The Elder Scrolls V: Skyrim Preview

GamesRadar offers us a preview for Bethesda's The Elder Scrolls V: Skyrim, which doesn't sound quite as enthusiastic as the coverage we've seen so far, the result of some hands-on time spent with the game during QuakeCon.
A minute later we had reached the leaning, crumbling stone arches marking the entrance to our possible doom. Ominous text appeared onscreen letting us know we'd reached Bleak Falls Barrow. Ulp. A few elf archers outside couldn't stand up to our gouts of flame (seriously, this spell is hardcore for being immediately available at the game's beginning) and so once again encouraged by our medieval ass-kickery we plunged into the stony depths. Inside we discovered more elves discussing some Golden Claw they were looking for, and thus began our quest phase to take that shit for our own selfish ends (whatever a Golden Claw might be). We promptly murdered the conspiring elves and moved deeper underground. We should note that nowhere in this dungeon did we feel as though we were moving through a level composed of copy-and-paste dungeon pieces as was common in Oblivion. We don't yet know if there are no composite dungeons in the game, but the feel of the one we explored gives us hope, because it felt much more (designed) than anything we saw in Oblivion.
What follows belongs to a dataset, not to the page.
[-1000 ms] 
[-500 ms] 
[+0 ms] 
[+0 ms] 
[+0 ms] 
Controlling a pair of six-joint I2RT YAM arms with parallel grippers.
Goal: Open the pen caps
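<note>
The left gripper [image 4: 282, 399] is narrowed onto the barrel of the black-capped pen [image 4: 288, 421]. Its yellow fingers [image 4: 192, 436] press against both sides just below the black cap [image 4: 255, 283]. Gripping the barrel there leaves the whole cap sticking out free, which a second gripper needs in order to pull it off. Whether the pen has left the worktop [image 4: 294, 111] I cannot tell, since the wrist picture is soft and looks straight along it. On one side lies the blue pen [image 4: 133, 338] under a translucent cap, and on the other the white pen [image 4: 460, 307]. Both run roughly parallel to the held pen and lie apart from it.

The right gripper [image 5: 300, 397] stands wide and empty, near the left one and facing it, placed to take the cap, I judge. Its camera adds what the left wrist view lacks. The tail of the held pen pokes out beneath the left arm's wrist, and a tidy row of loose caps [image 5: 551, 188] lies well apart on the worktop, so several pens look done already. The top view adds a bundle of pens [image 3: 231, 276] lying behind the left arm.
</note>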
We ended up saving another elf from a giant spider, and of course being a moral paragon got us called a fool as the feed victim ran off with our treasure, but then our moral compass shifted and we torched that punk in the back. We also discovered a locked treasure chest at the bottom of a waterfall-filled cavern, introducing us to Skyrim's very different lock-picking minigame. This time around, you have two separate picks inserted into a lock and your job is to feel out how the lock turns. You rotate one stick gently and then also twist the other stick if the lock begins to turn, you know you're at the sweet spot and can be a bit bolder (sorry PC guys, we don't know how it will work with keyboard and mouse). The lock we tried was of the lowest level, so we're not sure how finicky the higher locks will get, but it certainly was much more tactile and (real) than the systematic tinking from Oblivion. What we don't know is whether it will get tiresome after the hundredth time.